What is expected =>
Lines containing the string "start": how many are there below? Answer with the number only.

────

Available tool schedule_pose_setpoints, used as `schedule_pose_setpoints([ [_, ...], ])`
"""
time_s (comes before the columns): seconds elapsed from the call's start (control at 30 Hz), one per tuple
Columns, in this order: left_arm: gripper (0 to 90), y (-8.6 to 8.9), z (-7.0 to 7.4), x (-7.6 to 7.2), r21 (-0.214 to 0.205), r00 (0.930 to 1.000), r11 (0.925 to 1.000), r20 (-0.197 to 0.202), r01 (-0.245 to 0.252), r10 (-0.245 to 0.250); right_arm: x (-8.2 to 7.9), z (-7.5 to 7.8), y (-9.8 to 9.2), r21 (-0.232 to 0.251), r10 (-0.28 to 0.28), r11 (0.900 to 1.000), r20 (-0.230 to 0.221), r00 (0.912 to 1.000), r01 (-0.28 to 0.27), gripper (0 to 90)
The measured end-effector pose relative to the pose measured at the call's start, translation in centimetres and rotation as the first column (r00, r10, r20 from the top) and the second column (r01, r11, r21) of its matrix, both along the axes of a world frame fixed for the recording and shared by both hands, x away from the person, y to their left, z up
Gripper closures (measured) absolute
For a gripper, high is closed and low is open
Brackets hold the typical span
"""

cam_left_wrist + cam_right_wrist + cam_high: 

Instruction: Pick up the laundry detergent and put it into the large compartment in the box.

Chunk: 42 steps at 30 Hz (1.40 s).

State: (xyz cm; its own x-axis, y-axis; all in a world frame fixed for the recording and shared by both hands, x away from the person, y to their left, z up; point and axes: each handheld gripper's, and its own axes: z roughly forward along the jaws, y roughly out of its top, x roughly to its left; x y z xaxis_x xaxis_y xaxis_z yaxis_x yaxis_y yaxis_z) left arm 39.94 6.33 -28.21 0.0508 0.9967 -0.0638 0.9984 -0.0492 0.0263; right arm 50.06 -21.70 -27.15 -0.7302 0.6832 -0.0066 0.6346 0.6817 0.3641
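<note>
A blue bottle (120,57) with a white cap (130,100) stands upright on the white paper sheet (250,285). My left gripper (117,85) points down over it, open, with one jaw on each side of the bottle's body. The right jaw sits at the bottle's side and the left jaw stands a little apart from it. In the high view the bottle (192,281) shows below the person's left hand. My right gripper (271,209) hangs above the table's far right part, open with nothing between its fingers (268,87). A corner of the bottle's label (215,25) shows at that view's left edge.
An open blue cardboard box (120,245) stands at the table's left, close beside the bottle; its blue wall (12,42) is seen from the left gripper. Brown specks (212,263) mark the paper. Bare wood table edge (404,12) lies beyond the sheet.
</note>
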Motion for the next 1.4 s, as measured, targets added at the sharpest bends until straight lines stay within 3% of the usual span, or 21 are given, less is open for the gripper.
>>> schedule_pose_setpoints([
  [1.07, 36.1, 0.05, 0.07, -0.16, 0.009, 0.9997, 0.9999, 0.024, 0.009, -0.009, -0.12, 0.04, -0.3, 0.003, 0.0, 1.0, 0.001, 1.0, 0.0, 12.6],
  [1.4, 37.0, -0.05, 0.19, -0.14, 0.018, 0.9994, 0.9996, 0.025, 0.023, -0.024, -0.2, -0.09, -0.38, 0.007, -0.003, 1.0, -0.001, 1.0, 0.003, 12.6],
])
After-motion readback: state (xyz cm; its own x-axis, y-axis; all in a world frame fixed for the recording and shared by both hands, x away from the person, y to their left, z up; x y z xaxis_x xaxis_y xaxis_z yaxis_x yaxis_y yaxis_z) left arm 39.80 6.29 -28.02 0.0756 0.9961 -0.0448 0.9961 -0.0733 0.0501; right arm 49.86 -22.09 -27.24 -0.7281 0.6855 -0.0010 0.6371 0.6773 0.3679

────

Exercise response =>
2